- 1School of Earth Sciences and SFI Centre for Research in Applied Geosciences (iCRAG), University College Dublin, Dublin, Ireland
- 2Laboratory Biogéosciences UMR CNRS 6282, Université Bourgogne Europe, Dijon, France
Clay mineralogy records provide important climate archives of weathering and hydrology through time, but these paleoclimate signals may be obscured by authigenic or diagenetic overprinting. International Ocean Discovery Program Expedition 396 drilled an expanded Paleocene-Eocene Thermal Maximum (PETM) succession from the Modgunn Vent in the Northeast Atlantic Norwegian Continental Margin.

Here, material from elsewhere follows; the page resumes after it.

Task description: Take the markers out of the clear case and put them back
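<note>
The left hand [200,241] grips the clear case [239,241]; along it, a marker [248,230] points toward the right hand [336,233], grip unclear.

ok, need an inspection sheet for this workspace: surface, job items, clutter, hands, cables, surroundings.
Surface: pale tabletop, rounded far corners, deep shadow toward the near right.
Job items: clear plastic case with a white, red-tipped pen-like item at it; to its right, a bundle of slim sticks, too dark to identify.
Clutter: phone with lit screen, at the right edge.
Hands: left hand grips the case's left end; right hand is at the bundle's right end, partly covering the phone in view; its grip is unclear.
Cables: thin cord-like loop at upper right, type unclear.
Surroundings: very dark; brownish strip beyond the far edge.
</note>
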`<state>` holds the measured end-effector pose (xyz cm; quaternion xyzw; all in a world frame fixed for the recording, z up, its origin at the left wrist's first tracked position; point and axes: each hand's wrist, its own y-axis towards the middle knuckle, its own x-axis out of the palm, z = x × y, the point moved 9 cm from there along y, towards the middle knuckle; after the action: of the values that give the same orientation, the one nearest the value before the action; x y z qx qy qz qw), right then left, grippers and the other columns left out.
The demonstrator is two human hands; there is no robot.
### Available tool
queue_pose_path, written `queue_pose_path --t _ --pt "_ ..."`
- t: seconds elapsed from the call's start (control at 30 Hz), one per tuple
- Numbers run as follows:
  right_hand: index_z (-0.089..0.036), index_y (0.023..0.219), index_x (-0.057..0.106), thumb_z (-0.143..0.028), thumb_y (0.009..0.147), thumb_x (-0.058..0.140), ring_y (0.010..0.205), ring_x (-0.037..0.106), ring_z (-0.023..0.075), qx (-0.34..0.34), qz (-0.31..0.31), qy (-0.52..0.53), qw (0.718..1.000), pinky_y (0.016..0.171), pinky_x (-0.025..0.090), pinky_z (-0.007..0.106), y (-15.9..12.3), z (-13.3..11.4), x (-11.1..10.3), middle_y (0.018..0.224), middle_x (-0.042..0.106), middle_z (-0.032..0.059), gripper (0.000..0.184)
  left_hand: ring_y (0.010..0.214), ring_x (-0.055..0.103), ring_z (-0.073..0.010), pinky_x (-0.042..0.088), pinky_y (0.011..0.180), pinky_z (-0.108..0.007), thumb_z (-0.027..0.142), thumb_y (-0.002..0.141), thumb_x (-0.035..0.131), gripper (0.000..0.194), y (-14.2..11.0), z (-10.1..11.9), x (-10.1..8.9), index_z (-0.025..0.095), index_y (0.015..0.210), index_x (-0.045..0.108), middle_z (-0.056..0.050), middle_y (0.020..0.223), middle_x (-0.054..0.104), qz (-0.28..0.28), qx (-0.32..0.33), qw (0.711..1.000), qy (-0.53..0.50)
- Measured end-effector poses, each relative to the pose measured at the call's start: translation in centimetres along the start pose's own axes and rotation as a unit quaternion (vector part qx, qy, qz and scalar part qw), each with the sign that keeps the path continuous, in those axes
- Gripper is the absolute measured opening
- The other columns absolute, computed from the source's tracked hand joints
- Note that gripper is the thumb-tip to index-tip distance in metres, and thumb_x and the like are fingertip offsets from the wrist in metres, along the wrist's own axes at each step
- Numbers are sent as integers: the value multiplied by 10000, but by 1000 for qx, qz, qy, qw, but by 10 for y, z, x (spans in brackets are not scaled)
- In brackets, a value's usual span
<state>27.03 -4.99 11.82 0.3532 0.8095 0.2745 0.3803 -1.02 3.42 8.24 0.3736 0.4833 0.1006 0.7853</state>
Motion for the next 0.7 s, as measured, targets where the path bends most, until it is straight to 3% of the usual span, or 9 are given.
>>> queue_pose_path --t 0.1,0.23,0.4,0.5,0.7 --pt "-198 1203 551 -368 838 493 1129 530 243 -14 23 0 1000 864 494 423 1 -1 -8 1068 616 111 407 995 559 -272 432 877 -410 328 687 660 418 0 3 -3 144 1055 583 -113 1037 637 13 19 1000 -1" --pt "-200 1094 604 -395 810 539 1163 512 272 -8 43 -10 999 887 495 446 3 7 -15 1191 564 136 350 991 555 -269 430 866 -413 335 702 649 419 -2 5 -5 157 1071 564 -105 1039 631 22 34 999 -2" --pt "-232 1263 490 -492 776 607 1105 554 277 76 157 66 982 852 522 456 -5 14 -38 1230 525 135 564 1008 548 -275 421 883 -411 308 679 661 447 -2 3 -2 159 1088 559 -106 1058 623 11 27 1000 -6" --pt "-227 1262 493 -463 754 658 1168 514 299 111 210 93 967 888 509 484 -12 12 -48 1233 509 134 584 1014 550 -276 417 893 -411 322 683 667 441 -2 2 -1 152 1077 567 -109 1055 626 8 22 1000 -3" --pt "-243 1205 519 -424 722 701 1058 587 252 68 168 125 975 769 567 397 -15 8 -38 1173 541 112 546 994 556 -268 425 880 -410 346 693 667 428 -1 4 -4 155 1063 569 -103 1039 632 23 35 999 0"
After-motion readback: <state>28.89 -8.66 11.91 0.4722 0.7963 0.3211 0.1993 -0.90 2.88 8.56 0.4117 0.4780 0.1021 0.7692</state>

The PETM succession here is marked by frequent occurrence of discrete ash beds (centimetre scale) and by thicker ash-rich deposits. Three major lithological units were identified from the Late Paleocene to the Early Eocene in holes U1568A and U1567B: Late Paleocene bioturbated mudstone (Unit VI), laminated mudstone from the PETM onset and earliest PETM body (Unit V), and ash-rich mudstone in the later PETM body (Unit IV). Smectite is the dominant clay mineral throughout the record, with minor components of illite, kaolinite, and quartz. However, the potential transformation of volcanic ash into authigenic smectite after deposition complicates using clay mineralogy as a proxy for paleoclimate and weathering at this site.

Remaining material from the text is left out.